Assignment:
Find the count of lines in the material below that include the word "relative". State nothing but that number.
START Material provided
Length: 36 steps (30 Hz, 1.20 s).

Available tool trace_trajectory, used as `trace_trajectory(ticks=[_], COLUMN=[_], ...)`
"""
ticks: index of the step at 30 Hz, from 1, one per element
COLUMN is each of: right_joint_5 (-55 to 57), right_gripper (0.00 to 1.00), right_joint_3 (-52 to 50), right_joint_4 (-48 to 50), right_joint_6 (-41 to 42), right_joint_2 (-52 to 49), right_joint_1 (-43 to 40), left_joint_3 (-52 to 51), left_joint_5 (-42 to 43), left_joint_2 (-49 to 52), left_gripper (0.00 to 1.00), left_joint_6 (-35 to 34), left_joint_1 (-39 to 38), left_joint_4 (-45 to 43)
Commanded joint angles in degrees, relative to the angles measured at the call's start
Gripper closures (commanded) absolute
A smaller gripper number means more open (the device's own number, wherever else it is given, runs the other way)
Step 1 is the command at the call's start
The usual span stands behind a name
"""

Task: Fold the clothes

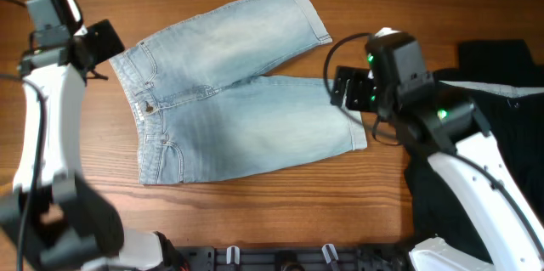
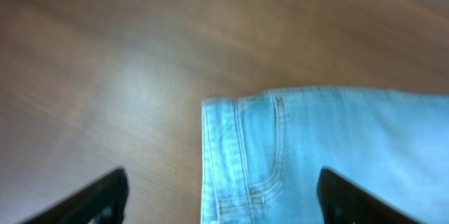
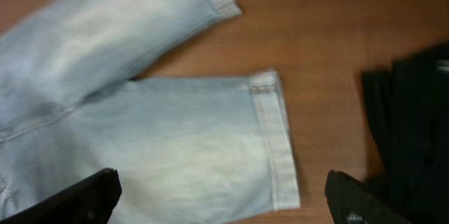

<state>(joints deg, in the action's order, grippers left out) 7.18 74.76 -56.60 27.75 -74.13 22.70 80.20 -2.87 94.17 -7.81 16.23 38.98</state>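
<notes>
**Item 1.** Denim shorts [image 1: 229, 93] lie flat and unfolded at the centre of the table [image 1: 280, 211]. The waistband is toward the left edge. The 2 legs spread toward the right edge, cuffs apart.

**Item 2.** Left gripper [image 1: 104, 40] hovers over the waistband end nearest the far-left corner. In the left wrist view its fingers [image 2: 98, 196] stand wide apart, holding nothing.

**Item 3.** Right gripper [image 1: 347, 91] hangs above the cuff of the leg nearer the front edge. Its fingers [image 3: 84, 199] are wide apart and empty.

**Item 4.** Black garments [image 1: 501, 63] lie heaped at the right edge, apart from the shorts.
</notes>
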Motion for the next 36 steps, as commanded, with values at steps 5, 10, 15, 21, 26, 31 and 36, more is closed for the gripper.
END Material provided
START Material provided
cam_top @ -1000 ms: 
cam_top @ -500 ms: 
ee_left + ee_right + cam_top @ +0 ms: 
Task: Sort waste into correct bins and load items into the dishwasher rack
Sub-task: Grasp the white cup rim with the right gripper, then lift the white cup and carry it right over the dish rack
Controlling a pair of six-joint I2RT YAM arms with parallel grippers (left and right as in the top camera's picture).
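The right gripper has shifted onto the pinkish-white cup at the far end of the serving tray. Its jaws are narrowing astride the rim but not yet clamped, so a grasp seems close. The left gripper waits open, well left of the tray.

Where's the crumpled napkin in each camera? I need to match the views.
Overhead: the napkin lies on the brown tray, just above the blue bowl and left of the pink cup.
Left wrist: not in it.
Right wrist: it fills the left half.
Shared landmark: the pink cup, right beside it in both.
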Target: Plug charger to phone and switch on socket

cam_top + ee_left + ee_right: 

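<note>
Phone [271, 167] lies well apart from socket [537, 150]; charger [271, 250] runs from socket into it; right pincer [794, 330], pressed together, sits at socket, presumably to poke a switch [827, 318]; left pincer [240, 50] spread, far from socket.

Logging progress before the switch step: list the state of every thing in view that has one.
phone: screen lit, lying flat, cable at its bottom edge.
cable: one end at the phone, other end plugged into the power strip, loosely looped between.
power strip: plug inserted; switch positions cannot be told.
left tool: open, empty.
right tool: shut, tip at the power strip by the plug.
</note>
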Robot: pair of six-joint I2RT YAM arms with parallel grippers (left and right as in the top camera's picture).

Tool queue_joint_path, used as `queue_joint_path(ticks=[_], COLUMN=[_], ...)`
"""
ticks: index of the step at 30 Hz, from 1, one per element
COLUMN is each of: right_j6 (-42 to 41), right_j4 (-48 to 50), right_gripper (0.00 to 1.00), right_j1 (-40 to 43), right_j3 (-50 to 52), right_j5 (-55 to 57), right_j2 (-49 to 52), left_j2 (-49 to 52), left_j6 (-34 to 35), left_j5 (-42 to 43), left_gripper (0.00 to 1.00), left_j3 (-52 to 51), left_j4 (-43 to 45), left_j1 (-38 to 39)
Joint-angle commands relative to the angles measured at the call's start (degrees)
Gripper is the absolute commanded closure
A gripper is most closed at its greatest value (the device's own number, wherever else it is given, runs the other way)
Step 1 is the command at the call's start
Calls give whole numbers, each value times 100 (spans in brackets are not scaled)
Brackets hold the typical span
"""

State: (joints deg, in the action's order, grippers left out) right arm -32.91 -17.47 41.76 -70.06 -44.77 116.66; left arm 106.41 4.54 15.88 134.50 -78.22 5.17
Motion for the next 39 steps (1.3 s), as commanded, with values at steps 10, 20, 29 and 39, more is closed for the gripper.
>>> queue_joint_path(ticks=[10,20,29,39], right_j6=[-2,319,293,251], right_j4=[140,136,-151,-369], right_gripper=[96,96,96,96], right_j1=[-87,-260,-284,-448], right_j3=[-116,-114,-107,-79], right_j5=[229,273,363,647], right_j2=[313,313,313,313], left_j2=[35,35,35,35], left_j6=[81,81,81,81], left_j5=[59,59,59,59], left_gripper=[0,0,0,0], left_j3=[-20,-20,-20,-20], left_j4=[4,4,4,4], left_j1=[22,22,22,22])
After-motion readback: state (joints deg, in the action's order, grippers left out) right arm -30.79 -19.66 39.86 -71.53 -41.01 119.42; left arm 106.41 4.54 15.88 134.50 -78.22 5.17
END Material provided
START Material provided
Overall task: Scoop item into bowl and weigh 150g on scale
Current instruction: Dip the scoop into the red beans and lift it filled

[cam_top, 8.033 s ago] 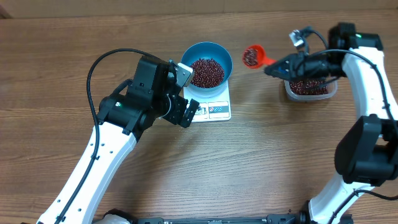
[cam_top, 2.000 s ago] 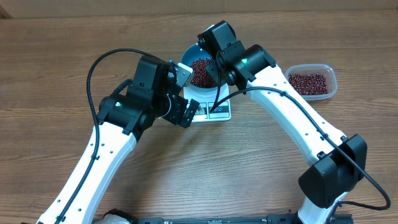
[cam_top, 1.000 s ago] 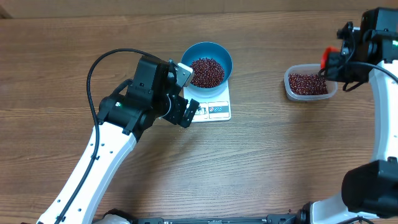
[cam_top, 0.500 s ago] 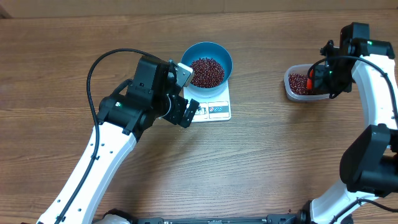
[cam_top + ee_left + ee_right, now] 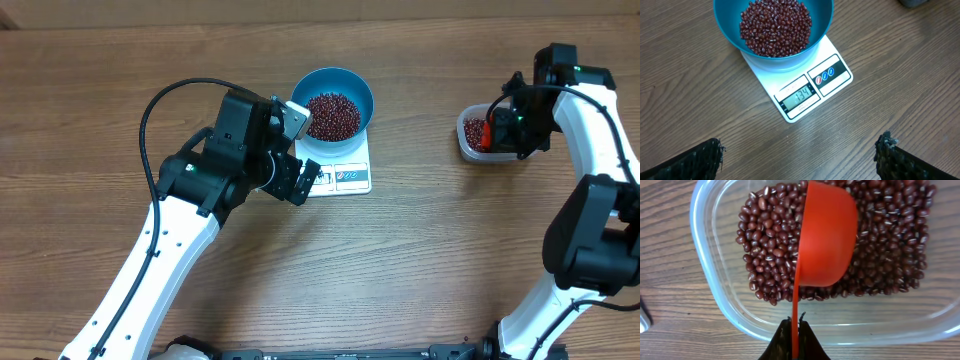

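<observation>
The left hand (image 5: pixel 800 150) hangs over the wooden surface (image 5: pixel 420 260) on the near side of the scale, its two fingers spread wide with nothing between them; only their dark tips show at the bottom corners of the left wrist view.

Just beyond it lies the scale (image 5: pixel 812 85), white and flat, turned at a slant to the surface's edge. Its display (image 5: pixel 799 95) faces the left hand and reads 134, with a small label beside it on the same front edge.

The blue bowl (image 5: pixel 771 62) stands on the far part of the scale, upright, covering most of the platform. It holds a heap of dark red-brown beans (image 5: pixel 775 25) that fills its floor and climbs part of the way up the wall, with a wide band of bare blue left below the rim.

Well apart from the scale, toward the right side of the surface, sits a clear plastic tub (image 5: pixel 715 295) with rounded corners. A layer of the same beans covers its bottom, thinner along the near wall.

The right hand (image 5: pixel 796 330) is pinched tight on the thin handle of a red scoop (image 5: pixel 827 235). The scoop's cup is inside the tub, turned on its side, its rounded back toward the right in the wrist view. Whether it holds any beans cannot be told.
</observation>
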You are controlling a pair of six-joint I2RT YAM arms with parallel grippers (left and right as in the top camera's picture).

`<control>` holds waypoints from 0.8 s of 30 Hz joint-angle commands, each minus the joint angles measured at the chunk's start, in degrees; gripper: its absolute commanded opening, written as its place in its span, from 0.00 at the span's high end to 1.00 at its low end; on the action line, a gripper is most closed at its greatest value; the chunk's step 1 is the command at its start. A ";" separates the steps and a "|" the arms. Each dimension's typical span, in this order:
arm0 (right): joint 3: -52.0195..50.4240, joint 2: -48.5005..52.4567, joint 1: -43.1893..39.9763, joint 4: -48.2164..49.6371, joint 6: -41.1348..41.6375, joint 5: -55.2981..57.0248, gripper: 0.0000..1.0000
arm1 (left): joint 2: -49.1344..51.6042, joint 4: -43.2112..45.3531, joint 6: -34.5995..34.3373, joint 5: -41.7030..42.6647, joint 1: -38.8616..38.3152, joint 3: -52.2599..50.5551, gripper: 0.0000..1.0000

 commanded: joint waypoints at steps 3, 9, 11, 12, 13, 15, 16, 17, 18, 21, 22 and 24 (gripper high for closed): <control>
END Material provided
Result below:
2